# EXERCISE DESCRIPTION
Look for the word "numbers" in the material below. Copy each line that has it.

# DATA BLOCK

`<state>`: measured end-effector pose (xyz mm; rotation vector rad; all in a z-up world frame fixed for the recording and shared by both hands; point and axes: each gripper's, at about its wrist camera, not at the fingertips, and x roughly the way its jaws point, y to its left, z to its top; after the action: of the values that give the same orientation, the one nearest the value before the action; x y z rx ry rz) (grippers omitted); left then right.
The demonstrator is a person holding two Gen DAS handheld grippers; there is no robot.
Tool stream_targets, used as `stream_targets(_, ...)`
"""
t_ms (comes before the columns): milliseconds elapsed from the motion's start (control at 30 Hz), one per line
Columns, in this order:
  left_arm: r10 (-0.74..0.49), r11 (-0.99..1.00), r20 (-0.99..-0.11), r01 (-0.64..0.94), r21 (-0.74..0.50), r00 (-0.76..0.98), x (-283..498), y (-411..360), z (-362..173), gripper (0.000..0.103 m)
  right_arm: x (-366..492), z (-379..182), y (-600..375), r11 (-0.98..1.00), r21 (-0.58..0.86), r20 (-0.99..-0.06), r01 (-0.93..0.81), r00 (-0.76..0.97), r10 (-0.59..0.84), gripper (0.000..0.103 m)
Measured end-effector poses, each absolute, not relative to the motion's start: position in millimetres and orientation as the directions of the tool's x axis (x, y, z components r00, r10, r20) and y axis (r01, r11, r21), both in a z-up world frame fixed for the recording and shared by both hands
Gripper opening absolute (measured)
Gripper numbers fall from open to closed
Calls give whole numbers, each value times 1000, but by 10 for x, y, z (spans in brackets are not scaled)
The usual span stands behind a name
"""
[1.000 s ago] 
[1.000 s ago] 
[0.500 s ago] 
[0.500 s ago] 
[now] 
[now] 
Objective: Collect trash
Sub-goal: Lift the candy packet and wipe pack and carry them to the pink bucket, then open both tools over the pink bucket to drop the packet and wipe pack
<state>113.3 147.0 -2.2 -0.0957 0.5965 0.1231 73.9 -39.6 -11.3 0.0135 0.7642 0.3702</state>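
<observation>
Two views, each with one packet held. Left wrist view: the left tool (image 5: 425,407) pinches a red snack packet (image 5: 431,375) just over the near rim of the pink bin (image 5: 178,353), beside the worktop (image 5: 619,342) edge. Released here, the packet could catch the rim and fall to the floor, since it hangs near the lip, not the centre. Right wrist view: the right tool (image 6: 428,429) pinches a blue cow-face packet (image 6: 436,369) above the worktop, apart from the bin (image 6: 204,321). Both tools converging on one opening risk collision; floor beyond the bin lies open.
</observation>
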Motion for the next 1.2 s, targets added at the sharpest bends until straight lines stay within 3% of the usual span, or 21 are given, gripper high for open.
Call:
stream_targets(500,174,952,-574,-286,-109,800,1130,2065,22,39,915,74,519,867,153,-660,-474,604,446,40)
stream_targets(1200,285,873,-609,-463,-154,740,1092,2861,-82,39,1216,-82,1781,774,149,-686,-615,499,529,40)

# WORKED SOLUTION
Gripper numbers fall from open to closed
Calls give whole numbers, each value times 1000, but by 10 for x, y, z (spans in brackets are not scaled)

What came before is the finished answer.